La loi comprend six chapitres de 66 articles qui puniront quatre crimes : la sécession, la subversion, le terrorisme et la collusion avec l’étranger.  Ces crimes pourront conduire à la prison à perpétuité (ou un minimum 10 ans). Détruire un véhicule de transport ou un équipement public sera désormais considéré comme un acte terroriste. L’année dernière, des manifestants s’en étaient pris plusieurs fois au métro de Hong Kong.

Les ONG étrangères et les groupes d’activistes seront encadrés étroitement, ainsi que la liberté de parole, de la presse et de publication, le droit de se rassembler ou de manifester. Les pouvoirs publics prendront "les mesures nécessaires pour renforcer l'encadrement (...) des organisations non gouvernementales étrangères ou extérieures et des organes d'information", précise l'article 54 de la loi. Toute personne qui sera reconnue coupable d’enfreindre la loi ne pourra pas se présenter aux élections. 

Principal objectif : "faire peur"

Pékin reprend la main en ayant la responsabilité principale sur les affaires de sécurité intérieure, à travers son nouveau "bureau de sécurité nationale". Ce bureau relèvera directement du pouvoir central à Pékin et non du gouvernement local de Hong Kong.

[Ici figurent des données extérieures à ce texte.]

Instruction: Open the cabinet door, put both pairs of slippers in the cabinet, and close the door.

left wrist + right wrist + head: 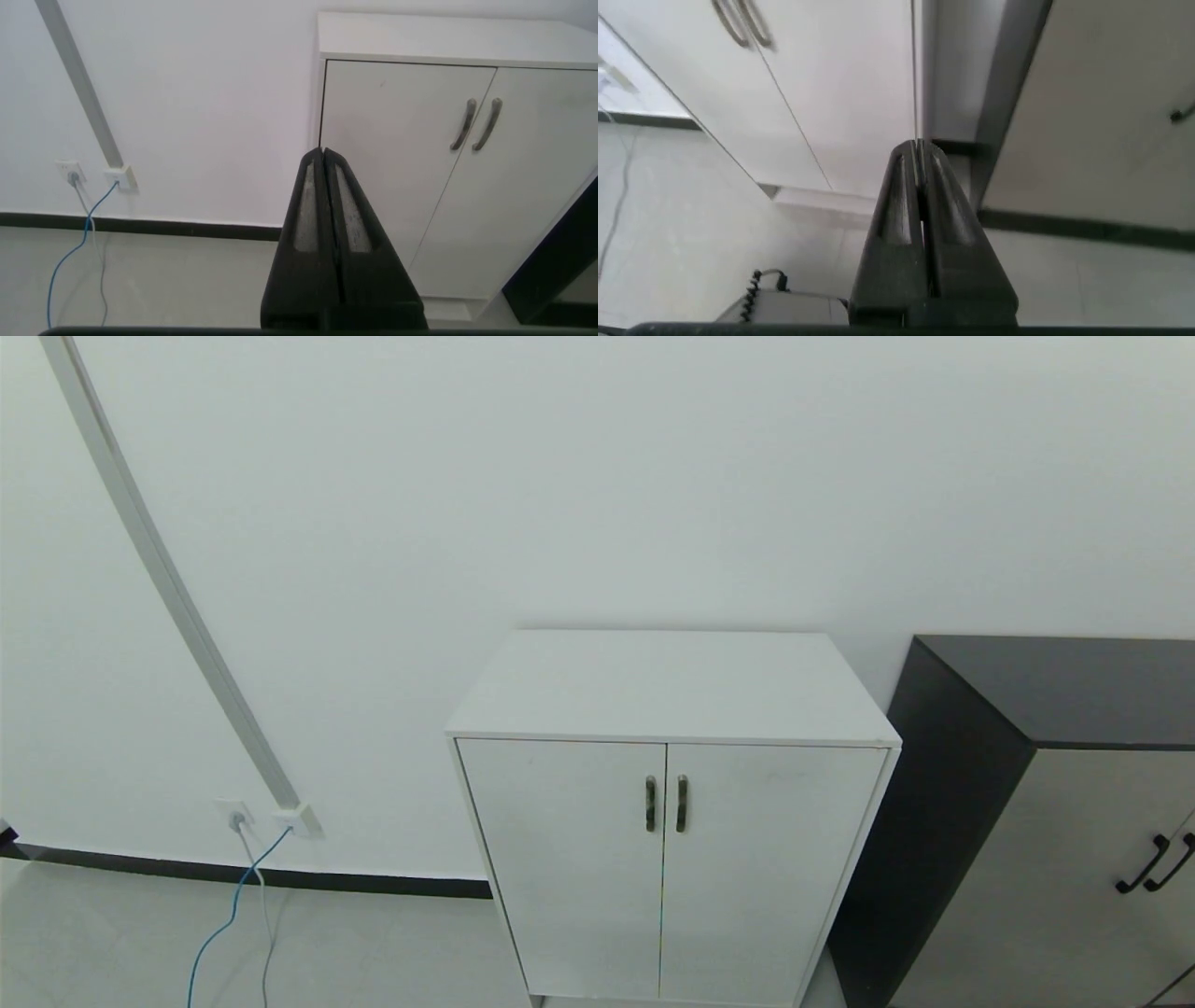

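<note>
A white two-door cabinet (667, 859) stands against the wall with both doors closed and two dark handles (666, 804) side by side at the middle. In the left wrist view the cabinet (420, 168) is ahead, and my left gripper (323, 154) is shut with nothing in it, held back from the door. My right gripper (919, 147) is also shut and empty, low down before the white cabinet's lower right corner (840, 112).
A black cabinet (1046, 821) with grey doors stands close on the right. On the left, a wall socket (235, 814) with a blue cable (224, 919) trails over the floor. A grey conduit (159, 569) runs down the wall.
</note>
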Controlling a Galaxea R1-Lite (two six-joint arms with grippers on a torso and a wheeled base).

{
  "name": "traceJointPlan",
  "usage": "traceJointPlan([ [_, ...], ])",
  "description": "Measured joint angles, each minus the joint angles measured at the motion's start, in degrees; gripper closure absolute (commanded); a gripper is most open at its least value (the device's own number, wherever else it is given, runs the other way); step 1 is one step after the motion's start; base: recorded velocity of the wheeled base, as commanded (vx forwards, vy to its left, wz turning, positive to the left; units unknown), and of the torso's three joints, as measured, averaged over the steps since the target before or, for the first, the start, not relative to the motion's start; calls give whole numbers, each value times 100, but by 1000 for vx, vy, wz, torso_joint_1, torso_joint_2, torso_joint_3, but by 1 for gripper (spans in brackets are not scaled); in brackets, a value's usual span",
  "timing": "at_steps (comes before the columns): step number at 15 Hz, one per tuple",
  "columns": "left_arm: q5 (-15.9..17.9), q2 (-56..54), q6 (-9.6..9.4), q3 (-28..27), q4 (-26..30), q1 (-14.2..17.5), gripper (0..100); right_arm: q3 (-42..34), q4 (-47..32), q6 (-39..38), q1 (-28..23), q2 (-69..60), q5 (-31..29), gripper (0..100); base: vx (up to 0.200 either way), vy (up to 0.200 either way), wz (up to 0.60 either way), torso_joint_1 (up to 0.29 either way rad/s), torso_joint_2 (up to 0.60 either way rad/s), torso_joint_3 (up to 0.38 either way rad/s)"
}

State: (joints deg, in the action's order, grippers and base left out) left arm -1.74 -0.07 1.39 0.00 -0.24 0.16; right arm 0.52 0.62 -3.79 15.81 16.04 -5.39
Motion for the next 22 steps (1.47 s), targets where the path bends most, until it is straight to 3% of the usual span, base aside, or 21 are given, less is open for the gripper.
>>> traceJointPlan([
  [3,-6,0,2,0,0,0,100,-34,-40,90,-18,-334,334,100,0,0,0,0,0,0],
  [7,-2,0,2,0,0,0,100,-39,-46,194,-989,-571,316,100,0,0,0,0,0,0],
  [9,-2,0,0,0,0,0,100,-43,-46,205,-1226,-839,316,100,0,0,0,0,0,0],
  [15,0,0,0,0,0,0,100,-43,-33,45,-1537,-1456,477,100,0,0,0,0,0,0],
  [22,27,0,-28,0,2,0,100,-52,-18,-72,-1570,-1597,216,100,0,0,0,0,0,0],
])
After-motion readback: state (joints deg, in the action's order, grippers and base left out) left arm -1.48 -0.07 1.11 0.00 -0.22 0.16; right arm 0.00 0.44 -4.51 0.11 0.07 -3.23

Il aura pour tâche de "réunir et analyser des renseignements et des informations" et de "s'occuper" des infractions en matière de sécurité nationale.

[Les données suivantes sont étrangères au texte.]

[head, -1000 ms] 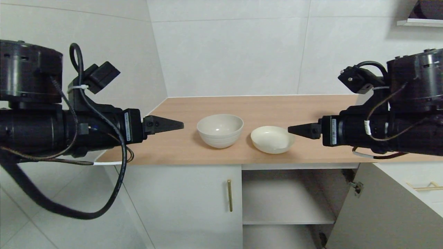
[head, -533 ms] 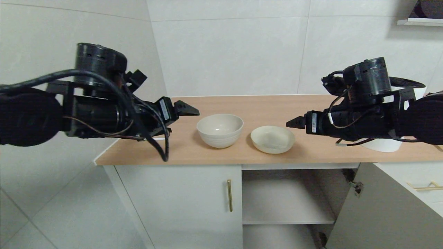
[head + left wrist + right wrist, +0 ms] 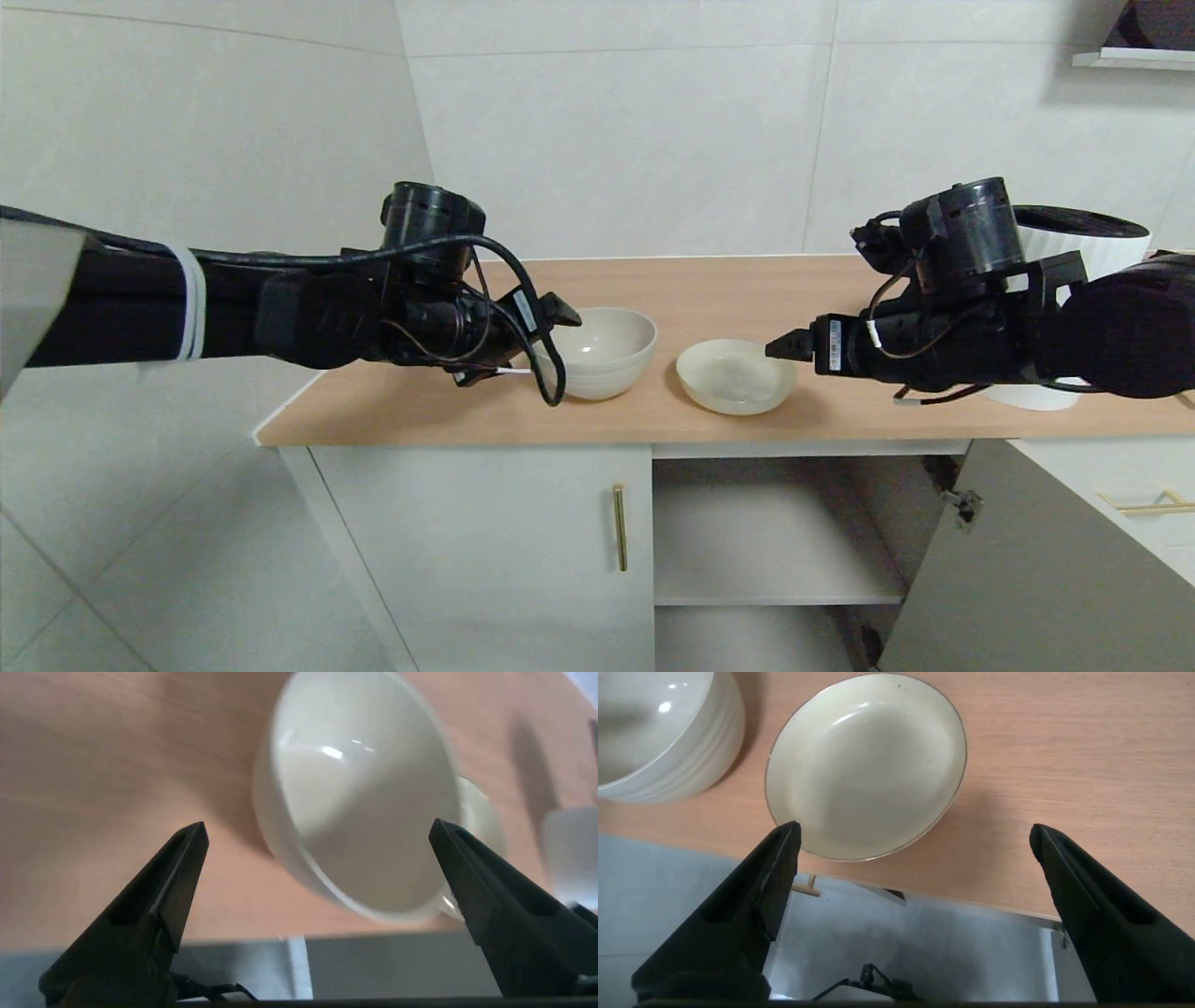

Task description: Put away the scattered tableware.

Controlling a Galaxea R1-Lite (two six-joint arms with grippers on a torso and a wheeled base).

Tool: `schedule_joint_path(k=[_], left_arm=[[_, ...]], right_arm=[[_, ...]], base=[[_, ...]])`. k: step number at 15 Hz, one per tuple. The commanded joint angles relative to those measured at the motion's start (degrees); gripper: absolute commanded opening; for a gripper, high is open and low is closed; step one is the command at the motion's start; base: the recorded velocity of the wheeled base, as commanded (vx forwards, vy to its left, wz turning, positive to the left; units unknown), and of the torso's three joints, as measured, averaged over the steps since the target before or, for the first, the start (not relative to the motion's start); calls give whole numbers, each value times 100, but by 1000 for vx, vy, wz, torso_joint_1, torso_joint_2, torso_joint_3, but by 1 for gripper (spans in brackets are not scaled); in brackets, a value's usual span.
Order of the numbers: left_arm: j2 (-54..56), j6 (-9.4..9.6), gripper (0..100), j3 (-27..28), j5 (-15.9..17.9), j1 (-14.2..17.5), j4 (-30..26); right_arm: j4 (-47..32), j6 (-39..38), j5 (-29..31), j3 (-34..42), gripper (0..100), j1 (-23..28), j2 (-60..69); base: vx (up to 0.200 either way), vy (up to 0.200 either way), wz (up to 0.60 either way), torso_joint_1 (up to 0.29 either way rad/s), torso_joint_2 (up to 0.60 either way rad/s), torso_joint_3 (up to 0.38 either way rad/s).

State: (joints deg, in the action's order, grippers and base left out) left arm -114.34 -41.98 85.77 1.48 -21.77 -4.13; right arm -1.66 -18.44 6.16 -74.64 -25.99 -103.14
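Note:
A deep cream bowl [image 3: 597,353] and a shallow cream bowl [image 3: 736,375] stand side by side on the wooden counter [image 3: 709,280]. My left gripper [image 3: 560,320] is at the deep bowl's left rim. In the left wrist view this gripper [image 3: 318,829] is open, with the deep bowl [image 3: 355,831] just ahead between its fingers [image 3: 149,924]. My right gripper [image 3: 782,347] hovers at the shallow bowl's right edge. Its wrist view shows it [image 3: 915,833] open above that bowl [image 3: 868,765], beside the deep bowl [image 3: 663,737].
A white ribbed container [image 3: 1074,233] stands at the counter's back right, behind my right arm. Below the counter, a cabinet bay with a shelf [image 3: 775,551] stands open, its door [image 3: 1027,560] swung right. A closed door with a gold handle [image 3: 619,527] is to its left.
Both arms have stretched forward over the counter. The left gripper has come right up to the deep bowl's rim; the right has edged toward the shallow bowl. The bowls have not moved.

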Motion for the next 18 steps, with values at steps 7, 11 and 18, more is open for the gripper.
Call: schedule_joint_path(k=[7,11,18], left_arm=[[-361,-3,0,141,-7,94,-9],[-247,-12,0,141,-16,94,-9],[-71,-82,0,106,-16,112,-17]], right_arm=[[-1,-1,0,2,100,-3,31],[-1,8,0,-6,100,-3,22],[-1,-54,360,-173,100,-3,-329]], base=[[0,0,0,0,0,0],[0,0,0,0,0,0],[0,0,0,0,0,0]])
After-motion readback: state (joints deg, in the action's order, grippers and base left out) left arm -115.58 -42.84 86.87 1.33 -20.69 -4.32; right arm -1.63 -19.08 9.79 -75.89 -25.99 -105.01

La loi vise aussi bien les résidents de Hong Kong que les étrangers. Des cas pourront être jugés en Chine continentale. En effet, l'article 55 stipule que des dossiers peuvent être transmis à la justice en Chine continentale, perçant une brèche dans l'indépendance judiciaire de Hong Kong (c'est d'ailleurs un projet similaire qui avait mis le feu au poudre et provoqué la vaste mobilisation précédente).

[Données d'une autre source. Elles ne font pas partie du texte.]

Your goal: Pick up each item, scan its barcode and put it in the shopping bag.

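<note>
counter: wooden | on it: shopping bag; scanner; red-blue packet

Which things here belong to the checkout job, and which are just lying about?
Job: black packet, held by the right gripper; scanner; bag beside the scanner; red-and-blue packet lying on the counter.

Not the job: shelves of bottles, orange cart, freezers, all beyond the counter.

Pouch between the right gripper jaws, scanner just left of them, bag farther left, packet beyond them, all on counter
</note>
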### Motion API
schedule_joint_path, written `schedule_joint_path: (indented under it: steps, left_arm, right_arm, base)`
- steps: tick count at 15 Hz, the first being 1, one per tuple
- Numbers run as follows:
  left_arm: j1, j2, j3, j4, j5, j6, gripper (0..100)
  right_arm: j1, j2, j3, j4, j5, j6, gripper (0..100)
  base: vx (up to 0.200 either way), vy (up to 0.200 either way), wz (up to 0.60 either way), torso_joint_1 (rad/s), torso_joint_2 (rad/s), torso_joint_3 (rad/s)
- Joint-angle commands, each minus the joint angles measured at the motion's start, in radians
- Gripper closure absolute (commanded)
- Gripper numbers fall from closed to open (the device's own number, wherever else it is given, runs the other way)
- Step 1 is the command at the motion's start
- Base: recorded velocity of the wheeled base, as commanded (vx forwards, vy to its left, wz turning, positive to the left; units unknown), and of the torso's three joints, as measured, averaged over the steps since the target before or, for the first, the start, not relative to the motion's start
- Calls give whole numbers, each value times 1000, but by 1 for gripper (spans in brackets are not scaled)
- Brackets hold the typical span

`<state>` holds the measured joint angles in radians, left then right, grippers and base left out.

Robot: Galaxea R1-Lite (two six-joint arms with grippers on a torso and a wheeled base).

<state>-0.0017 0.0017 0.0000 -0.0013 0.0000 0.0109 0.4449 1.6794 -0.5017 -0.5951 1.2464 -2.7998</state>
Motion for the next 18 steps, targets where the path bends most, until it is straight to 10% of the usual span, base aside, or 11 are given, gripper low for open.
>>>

Les affaires susceptibles d'être transmises sur le Continent sont celles qui impliquent "un pays étranger ou des éléments extérieurs", qui relèvent d'une "situation grave" ou encore d'une "menace majeure et imminente" à la sécurité de l'État.

Pour Valérie Niquet, responsable du pôle Asie à la Fondation pour la recherche stratégique, auteur de La Puissance chinoise en 100 questions (éditions Tallandier), "cette manière d'imposer les choses et de façon très rapide est inédite de la part de Pékin. Elle démontre la volonté de la Chine, de ne plus se laisser faire et donc d'imposer sa volonté, quel que soit le coût que cela puisse avoir en termes de réputation ou d'image pour la Chine elle-même". Pour le pouvoir chinois, "ce qui compte c'est de montrer qu'il est puissant alors que, par ailleurs, à la suite de la crise du Covid-19, il fait face à des problèmes sociaux importants en Chine".

En promulguant cette loi :

Il s’agit d'affirmer très fortement la force du pouvoir chinois, sa capacité à tout contrôler grâce à cette loi qui est destinée, entre guillemets, à faire peur à tous ceux qui souhaiteraient continuer à s'exprimer et à manifester, à publier ou à faire des recherches à Hong Kong.

Au moins 180 arrestations

Pour Carrie Lam, cheffe de exécutif hongkongais soutenue par Pékin, cette loi vise "une très petite minorité" de personnes. Le régime chinois parle lui de "glaive" au-dessus de la tête des hors-la-loi de Hong Kong. Dès la promulgation, de nombreux pays ont dénoncé cette loi. Les États-Unis évoquent un "triste jour" pour la Chine, Londres dénonce une "violation manifeste de l’autonomie" de son ancien territoire, et 27 pays de l’ONU demandent à la Chine de réexaminer le texte.

Moins de 24 heures après l'entrée en vigueur de la loi sur la sécurité nationale, la police a procédé aux premières arrestations à Hong Kong en vertu de ce texte. Les forces de l'ordre arrêté au moins 180 personnes alors que des milliers de Hongkongais s'étaient rassemblés pour marquer le 23e anniversaire de la rétrocession de l'ex-colonie britannique à la Chine.